“In 1994, there was no hope, only darkness. Today, light radiates from this place. How did it happen? Rwanda became a family once again” – President Paul Kagame
The Rwandan family that was disintegrated in 1994 became one once again. I asked myself the responsibilities that come with being a family member at a time of loss. The family of Rwandans lost relatives. And in any family, nuclear or extended, when a member of the family dies, there’s a period of mourning to pay respects to the deceased, to support each other in moments of grief, and to assure the most affected people that we stand by them.
Having a family to belong to brings opportunities and responsibilities. We feel safe, protected, and a sense of support in moments of self- doubt; our shortcomings will not be so glaring to keep us from looking forward to the next day with optimism. Family gives us hope about today and tomorrow. Our own lives and those of our offspring are given meaning and purpose through this sense of family.
However, the strength of a family is measured by the solidarity its members have towards one another. Without a sense of solidarity between relatives, a family loses its meaning and the advantages outlined above cease to exist or manifest in our lives. Kwibuka is an opportunity to reflect on the opportunity to belong to the Rwandan family and the responsibility that comes with that.
Kwibuka is for all of us Rwandans. It’s a moral obligation not so different from what is expected from family members when a relative dies. We sombrely congregate to sympathize at the wake (ikiriyo). We make contributions so that the family member isn’t burdened twice: the loss of life and the financial burden. So that they don’t feel they are alone during such difficult times.
This is the decent thing to do (Abavandimwe bafatana mu mugongo). A family member, who doesn’t show up at the wake and burials is said to lack common decency (Ubumuntu n’ubupfura). In the African tradition, they were called witches. They were said to wish for the misfortune to befall others and would celebrate calamity as night dancers on the graves of the dead. In short, it’s unbecoming in decent society to abandon a relative in times like these – gutererana.
After reflecting on the responsibility of a relative towards another who has lost a loved one, I confronted those who have said that Kwibuka and having memorials is vengeance (inzika) that sustains guilt (gutera ipfunwe abantu). Certainly, a person who had been at the wake and has paid respects to the dead, as decent society demands of him or her, would not claim that paying respects to the dead is an attack on anyone. On the contrary, such a reaction reveals that you have not attended the wake. It’s a way of exposing to the family that you have been partaking in night dancing.
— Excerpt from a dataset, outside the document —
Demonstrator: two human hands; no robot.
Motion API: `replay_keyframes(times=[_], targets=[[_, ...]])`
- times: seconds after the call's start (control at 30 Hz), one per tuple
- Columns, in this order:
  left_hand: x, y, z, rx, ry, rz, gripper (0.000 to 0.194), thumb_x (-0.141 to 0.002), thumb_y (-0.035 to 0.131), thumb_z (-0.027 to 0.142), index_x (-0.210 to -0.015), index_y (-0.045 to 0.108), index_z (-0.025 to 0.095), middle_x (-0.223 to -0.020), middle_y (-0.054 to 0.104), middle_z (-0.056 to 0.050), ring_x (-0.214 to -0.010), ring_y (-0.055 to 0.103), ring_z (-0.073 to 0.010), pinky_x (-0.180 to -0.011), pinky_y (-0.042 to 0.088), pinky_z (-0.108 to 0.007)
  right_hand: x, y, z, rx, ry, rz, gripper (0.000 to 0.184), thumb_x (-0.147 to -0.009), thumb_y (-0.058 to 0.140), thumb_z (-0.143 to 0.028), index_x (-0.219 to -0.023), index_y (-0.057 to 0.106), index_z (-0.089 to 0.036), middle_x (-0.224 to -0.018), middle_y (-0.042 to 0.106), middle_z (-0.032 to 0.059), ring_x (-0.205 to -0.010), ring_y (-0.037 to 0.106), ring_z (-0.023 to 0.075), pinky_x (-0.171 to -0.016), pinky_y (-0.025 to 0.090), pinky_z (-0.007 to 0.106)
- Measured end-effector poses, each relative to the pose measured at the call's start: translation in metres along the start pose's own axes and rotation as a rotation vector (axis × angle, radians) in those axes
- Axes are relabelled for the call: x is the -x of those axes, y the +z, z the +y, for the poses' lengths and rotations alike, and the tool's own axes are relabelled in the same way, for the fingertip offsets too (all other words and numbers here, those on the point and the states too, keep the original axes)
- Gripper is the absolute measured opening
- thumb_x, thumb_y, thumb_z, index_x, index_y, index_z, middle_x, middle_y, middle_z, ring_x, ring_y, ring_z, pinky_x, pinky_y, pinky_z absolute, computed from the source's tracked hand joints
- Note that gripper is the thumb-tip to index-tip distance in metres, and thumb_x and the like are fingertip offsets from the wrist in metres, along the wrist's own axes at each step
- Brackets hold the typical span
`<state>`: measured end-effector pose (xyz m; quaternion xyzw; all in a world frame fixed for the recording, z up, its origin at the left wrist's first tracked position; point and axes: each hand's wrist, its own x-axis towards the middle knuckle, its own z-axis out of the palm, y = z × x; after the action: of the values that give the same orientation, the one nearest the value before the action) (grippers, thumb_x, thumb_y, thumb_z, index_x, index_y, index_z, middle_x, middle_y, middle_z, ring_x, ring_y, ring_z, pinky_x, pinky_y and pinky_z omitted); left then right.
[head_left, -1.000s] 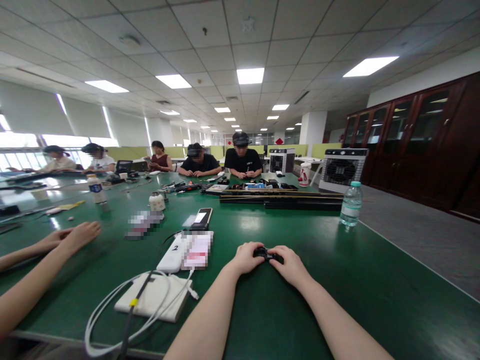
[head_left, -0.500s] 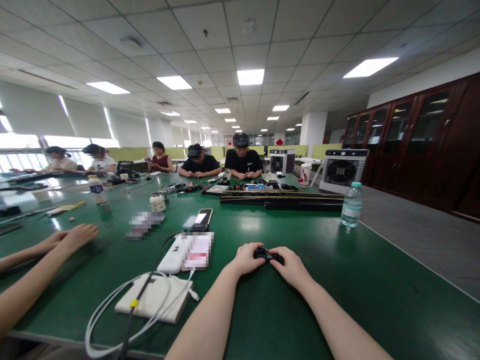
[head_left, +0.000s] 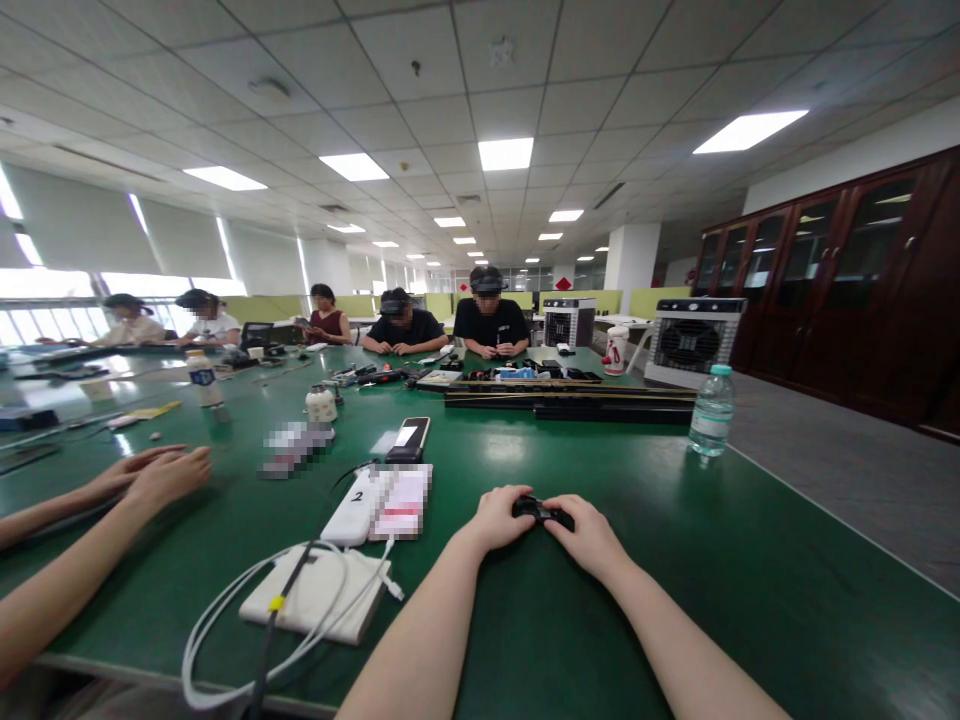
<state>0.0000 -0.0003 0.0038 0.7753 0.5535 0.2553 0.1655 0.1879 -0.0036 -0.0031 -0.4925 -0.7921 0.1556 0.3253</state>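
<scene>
A small black object (head_left: 537,509) with a shiny top rests low over the green table (head_left: 525,620), held from both sides. My left hand (head_left: 498,518) curls its fingers around the left end. On the right end, my right hand (head_left: 590,537) grips with thumb and fingers. Much of the object is covered by the fingers, so its exact kind cannot be made out. To the left of my hands lie a white power bank (head_left: 352,508) marked "2" and a phone with a blurred screen (head_left: 401,502).
A white box (head_left: 319,600) with a looped white cable (head_left: 196,640) lies near my left forearm. A co-worker's hands (head_left: 161,475) are at the far left. A water bottle (head_left: 712,412) stands right, by the table edge. Long black bars (head_left: 615,408) lie across the table ahead.
The whole view has shifted slightly, with everything appearing a little further right. My hands keep the same grip on the black object. The co-worker's hands at left have changed pose a little.
</scene>
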Motion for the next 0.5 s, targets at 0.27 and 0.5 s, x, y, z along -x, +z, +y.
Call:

Moreover, the Rwandan healing and reconciliation experiences are unique. Even those who have played part in the genocide against the Tutsi – directly or indirectly – are invited to atone by their presence at the remembrance ceremonies where they come to pay respects, show solidarity with survivors, and reflect on how to make “Never Again” a reality. In fact, only genuine remorse can grasp and appreciate the uniqueness of this gift extended by survivors of the genocide, which is forgiveness. Through our unique experience, those who are remorseful begin the process of self-redemption for the wrongs they have done to the family and help build collective responsibility in the fight against genocide ideology. It is a means of repairing one’s own humanity that was lost by taking another’s life. In fact, those who have a responsibility in the tragedy ought to demonstrate greater responsibility in the mourning as a path to atonement, thereby restoring their right to claim all the advantages of belonging to the family.
With sadness, I have also been confronted with young people saying that April exhausts them. Those with the means leave the country to go “preserve” their mental health. I have to admit that when I was younger, without a sense of responsibility to the family, I used to feel exhausted, or bored as some put it, in the build-up to the commemorations beginning in April of every year. Time is the counsel of men; I now know better. April offers an opportunity to remember, unite, and renew my commitment to the family (ntawurambirwa cyangwa ngo arekere kwibuka abe).
Kwibuka is a burden only to those who have denounced the family and for whom night dancing is a way of life. For the decent, the responsibility to the family overrides any other petty quarrels. Kwibuka is for all of us; the survival of the Rwandan family literally depends on it.